Ottawa poet Sandra Ridley has accomplished quite a lot over the past couple of years, from the trade collection Fallout (Hagios Press, 2009), which won a Saskatchewan Book Award for Publishing, to the chapbooks Lift: Ghazals for C. (Jackpine, 2008), which co-won the 2009 bpNichol Chapbook Award (shared with Gary Barwin), and Rest Cure (Apt. 9 Press, 2010), as well as collaborating with the writer/publisher jwcurry in a number of his orchestral “Messagio Galore” sound poetry performances and the more recent “Playback” sound poetry group, originally triggered as a response to the work of visual artist Michele Prevost. She won the Alfred G. Bailey Prize for the manuscript “Downwinders” and, this past year, was on the shortlist for the Robert Kroetsch Award for Innovative Poetry for a manuscript she collaborated on with the Ottawa poet Amanda Earl, an award she had previously shortlisted for the manuscript “Post-Apothecary.” On top of all that she recently started her second year teaching a poetry writing class at Carleton University, a class that, according to Shayla Brunet of the Local Tourist Ottawa blog, “taught the students how to punch up a piece with sharp sounds and living words, often bringing in guest speakers and even a funky sound poetry group.”

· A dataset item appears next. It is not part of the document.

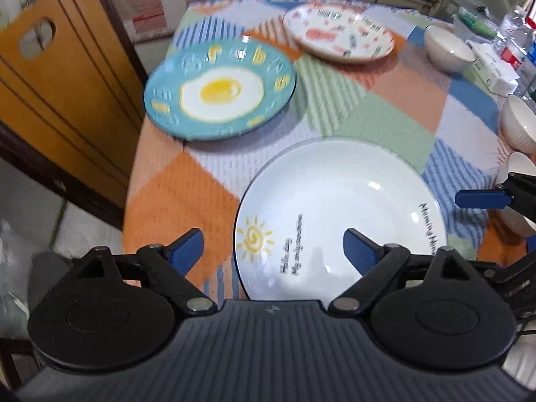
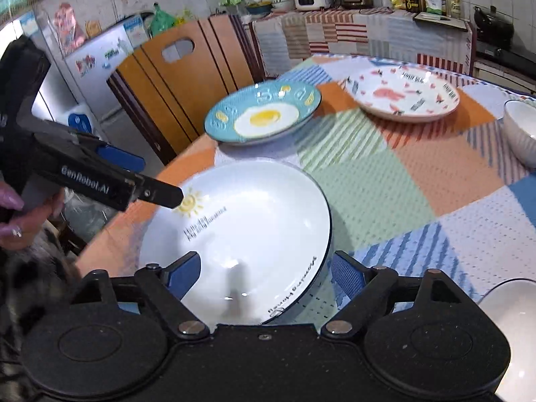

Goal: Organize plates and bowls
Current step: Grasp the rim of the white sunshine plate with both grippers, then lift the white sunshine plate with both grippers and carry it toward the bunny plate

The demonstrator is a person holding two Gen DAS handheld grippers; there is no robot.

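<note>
Three round plates lie apart on the patchwork-clothed surface [image 1: 385, 100]: a white sun-printed plate [image 1: 338, 207] nearest, a blue fried-egg plate [image 1: 219, 92], a pink-patterned plate [image 1: 338, 31]. Three white ribbed bowls show, two cut off. The left hand-held gripper [image 1: 273, 251], marked "GenRobot.AI", and the right hand-held gripper [image 2: 266, 271] both gape wide over the white plate.

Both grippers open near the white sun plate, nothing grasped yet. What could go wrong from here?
1. The white sun plate sits close to the table edge on the chair side; a clumsy nudge may push it off.
2. Left gripper and right gripper both straddle opposite rims of this plate, so they might work against each other or collide.
3. The white bowl lies close beside the right gripper and could get bumped.
</note>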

This fall sees the release of that first Robert Kroetsch Award shortlisted title, Ridley's second trade collection, Post-Apothecary (Pedlar Press, 2011). Originally self-described in author bios as “always a wheat-farm girl,” Ridley moved from Saskatchewan in the 1980s, “then lived in Toronto while studying at York University. I moved back to Ottawa in 1999 to be closer to my mother.” Given her previous self-description, Ridley responds that, between being an Ottawa or Saskatchewan writer, she remains neither, “though for the most part, I am a writer of place. Everyone breathes their environment in. Our surroundings shape who we are, we take them in, even as we’re moving about.”

There is a long meditative ease and flow in Ridley's poems, something that favours the space of the full-length collection over the limitations of the chapbook, yet something she can manage just as easily in a single prairie line. In a recent interview conducted by Vancouver poet Kevin Spenst, Ridley talks about her larger canvas:

Most of my poems tend toward the serial and editing one affects the content and trajectory of the rest. One poem needs to be considered in the context of what comes before and after, particularly in serial work. Repeating images (or phrases) are okay until the objective eye sees that they can be read as infected with laziness. Also, individual poems taken from a serial often don’t retain the intensity of the whole, on their own. It’s a worry. So, I’ve been thinking about how to condense the serial’s integrity into excerpts. It’s a good thing we each have our heroes (and our agonists). We learn from them. These days I’m rereading Phil Hall’s An Oak Hunch and Nicole Brossard’s Notebook of Roses and Civilization (translated by Erín Moure and Robert Majzels).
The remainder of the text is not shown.